= PROBLEM REQUIREMENTS =
Return exactly those lines of the material below that fall between the line holding "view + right" and the line holding "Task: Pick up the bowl", inclusive.

= DATA FOR THIS EXERCISE =

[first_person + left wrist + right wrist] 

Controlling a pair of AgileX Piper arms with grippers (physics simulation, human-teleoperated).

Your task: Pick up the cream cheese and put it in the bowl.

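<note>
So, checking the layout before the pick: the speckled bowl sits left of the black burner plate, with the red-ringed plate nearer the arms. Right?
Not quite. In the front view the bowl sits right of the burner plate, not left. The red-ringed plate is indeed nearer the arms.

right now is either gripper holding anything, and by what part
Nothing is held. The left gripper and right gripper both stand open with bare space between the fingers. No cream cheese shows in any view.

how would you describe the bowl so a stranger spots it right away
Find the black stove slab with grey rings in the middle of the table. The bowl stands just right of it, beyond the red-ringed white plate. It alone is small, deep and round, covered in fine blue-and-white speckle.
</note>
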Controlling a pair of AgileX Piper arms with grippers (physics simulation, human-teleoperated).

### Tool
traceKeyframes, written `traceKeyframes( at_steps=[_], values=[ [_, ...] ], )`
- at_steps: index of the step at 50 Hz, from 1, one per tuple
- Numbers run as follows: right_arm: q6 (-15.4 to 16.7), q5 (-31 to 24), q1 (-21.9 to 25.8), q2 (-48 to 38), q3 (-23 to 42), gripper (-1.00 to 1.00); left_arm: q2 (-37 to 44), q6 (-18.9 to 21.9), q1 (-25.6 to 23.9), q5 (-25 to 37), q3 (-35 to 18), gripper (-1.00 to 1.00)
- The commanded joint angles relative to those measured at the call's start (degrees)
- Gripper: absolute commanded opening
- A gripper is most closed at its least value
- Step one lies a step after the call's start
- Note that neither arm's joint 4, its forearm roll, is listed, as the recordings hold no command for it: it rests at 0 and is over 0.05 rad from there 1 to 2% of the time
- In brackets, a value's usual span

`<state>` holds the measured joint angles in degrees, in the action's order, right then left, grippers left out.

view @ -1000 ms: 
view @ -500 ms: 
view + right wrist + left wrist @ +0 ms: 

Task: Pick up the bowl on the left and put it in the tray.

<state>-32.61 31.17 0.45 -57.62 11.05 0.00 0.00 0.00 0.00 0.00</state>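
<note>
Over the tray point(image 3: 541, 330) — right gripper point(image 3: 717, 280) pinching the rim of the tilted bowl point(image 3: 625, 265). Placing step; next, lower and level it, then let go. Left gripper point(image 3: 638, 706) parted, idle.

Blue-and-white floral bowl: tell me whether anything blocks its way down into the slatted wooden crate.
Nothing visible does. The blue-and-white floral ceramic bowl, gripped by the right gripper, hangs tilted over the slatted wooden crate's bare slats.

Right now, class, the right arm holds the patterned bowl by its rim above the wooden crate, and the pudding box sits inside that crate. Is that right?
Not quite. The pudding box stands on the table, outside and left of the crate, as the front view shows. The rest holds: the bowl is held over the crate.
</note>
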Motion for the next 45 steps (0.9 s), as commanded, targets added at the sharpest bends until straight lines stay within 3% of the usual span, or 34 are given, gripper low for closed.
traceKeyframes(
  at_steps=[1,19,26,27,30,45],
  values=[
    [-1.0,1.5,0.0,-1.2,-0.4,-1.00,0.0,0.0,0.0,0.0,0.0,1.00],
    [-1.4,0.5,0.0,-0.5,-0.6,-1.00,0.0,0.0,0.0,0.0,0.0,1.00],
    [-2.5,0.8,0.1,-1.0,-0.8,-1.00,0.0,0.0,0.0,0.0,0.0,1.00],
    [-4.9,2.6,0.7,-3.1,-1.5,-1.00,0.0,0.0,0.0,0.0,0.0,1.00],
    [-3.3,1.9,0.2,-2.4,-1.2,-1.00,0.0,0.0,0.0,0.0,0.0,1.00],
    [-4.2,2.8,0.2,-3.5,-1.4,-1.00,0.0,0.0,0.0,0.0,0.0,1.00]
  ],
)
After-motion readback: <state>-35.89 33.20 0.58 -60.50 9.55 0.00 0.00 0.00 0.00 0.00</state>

= WRITTEN SOLUTION =
view + right wrist + left wrist @ +0 ms: 

Task: Pick up the bowl on the left and put it in the tray.

Nothing remains to be added to the output.